The task: The whole listing needs to be restated word for word.

Available data:

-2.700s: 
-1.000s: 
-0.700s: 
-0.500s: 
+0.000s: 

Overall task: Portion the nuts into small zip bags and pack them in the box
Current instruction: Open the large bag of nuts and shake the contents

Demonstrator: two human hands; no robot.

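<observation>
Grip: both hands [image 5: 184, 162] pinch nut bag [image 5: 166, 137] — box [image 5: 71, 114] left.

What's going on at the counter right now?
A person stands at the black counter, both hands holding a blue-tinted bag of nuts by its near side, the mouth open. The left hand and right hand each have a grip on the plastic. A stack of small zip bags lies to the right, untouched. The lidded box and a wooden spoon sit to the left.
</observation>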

Expected output:
-2.700s: 
-1.000s: 
-0.700s: 
-0.500s: 
+0.000s: 

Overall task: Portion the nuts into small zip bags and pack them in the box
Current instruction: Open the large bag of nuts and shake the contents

Demonstrator: two human hands; no robot.

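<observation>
Grip: both hands [image 5: 184, 162] pinch nut bag [image 5: 166, 137] — box [image 5: 71, 114] left.

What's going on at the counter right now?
A person stands at the black counter, both hands holding a blue-tinted bag of nuts by its near side, the mouth open. The left hand and right hand each have a grip on the plastic. A stack of small zip bags lies to the right, untouched. The lidded box and a wooden spoon sit to the left.
</observation>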

The output for this exercise is now complete.